Georgiewa wies die Vorwürfe stets zurück und konnte es am Ende vermeiden, dass sie aufgrund der Vorwürfe ihren Hut beim IWF nehmen musste, dessen Direktorin sie inzwischen war. Der bis dahin viel beachtete jährliche Bericht der Weltbank zum internationalen Geschäftsklima („Doing Business Report“), der weltweit umfangreichste dieser Art, wird seitdem jedoch nicht mehr veröffentlicht.
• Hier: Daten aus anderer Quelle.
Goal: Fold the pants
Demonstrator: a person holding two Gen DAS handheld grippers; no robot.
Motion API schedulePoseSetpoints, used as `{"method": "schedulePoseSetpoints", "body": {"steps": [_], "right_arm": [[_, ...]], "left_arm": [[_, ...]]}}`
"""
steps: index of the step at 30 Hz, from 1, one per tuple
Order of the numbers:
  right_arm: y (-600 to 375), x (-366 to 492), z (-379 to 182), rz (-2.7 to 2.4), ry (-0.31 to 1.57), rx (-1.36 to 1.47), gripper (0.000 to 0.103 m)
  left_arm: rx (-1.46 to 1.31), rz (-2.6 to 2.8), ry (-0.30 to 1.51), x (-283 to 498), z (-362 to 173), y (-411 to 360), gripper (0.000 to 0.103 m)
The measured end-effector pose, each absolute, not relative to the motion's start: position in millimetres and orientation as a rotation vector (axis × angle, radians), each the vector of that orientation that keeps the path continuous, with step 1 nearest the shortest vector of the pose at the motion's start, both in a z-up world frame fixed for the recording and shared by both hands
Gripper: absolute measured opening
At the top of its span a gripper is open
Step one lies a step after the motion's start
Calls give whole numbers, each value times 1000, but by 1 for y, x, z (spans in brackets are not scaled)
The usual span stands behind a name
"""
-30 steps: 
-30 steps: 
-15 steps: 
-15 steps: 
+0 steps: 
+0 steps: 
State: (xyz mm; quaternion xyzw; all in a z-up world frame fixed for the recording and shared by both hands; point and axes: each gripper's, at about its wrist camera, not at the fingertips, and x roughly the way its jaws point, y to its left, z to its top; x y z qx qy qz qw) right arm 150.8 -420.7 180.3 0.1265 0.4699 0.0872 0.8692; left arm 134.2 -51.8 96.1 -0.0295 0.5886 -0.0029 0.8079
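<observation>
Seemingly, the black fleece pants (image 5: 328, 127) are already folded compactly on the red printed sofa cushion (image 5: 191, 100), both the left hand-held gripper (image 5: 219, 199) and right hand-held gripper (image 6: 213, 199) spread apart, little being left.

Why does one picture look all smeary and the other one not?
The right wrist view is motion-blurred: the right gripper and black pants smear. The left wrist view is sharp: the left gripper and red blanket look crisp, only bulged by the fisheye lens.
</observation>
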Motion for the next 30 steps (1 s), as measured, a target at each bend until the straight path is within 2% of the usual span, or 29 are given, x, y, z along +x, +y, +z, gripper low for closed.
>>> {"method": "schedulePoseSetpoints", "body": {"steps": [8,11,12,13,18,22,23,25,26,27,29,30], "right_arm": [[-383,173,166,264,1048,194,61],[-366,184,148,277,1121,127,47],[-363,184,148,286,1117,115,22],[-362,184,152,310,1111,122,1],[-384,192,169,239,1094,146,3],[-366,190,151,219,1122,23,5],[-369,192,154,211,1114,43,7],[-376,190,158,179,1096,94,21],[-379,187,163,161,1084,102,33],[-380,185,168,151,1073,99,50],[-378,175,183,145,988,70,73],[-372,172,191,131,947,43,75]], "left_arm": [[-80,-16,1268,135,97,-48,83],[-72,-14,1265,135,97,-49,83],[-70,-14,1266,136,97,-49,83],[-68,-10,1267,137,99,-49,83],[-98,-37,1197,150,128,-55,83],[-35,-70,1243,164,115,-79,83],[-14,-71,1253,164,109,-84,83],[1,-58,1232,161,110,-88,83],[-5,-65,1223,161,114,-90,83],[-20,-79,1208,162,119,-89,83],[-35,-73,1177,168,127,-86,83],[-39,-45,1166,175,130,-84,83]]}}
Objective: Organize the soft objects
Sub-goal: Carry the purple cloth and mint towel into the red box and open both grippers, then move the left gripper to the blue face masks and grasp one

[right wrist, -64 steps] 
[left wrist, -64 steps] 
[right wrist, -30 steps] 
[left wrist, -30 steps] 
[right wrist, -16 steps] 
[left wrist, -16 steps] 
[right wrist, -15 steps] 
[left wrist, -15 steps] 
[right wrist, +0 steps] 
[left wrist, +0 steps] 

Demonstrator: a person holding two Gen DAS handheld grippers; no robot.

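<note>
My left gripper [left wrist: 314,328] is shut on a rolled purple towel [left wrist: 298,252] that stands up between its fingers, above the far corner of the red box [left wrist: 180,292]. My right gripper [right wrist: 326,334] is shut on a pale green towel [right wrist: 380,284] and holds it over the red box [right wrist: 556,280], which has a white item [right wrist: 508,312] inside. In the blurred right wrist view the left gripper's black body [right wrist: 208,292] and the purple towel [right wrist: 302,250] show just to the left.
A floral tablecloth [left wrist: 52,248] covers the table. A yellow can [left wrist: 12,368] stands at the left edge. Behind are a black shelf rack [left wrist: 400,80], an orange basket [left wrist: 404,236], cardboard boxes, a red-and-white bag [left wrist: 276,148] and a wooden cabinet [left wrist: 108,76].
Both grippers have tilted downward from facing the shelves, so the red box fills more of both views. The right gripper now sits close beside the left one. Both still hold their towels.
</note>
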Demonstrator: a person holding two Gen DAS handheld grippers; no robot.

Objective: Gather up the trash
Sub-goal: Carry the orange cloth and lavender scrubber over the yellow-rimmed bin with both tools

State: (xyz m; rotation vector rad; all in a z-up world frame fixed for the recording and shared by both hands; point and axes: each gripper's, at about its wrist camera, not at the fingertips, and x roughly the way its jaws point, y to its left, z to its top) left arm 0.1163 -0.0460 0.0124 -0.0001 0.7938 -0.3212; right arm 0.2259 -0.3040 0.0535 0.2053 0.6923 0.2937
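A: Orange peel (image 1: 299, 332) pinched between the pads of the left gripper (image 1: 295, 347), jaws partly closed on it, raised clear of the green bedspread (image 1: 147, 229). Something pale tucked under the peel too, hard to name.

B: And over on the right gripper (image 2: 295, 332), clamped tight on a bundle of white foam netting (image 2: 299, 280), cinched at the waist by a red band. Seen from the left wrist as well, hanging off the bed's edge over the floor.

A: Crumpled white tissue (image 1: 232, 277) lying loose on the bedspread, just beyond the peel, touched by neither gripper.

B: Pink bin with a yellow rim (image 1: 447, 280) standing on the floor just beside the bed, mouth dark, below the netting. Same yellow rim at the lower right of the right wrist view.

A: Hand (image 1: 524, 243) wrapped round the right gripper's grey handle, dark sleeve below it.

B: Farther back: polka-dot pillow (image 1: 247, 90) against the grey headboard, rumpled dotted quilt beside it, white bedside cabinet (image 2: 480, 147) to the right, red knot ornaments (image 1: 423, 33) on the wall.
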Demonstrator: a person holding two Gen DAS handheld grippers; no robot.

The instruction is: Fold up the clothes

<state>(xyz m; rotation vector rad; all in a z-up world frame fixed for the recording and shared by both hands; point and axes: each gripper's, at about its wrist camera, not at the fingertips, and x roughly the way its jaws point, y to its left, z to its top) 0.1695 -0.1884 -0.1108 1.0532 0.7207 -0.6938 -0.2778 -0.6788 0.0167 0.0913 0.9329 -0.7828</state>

Georgiewas Amtszeit als IWF-Direktorin endet im kommenden Jahr. Eine zweite wird es für die dann 71-Jährige wohl nicht geben. Ursprünglich durften IWF-Direktoren bei Amtsantritt nicht älter als 65 Jahre sein. Für die Bulgarin wurde die Regelung auf Initiative von Frankreichs Präsident Emmanuel Macron, der als Unterstützer Goergiewas gilt, aufgehoben. 2024 dürfte für die Umweltbiologin jedoch Schluss sein beim IWF. Dann hat sie wieder mehr Zeit für ihre Hobbys, zu denen Gitarre spielen, tanzen, reisen und das Kochen von exotischen Gerichten zählen.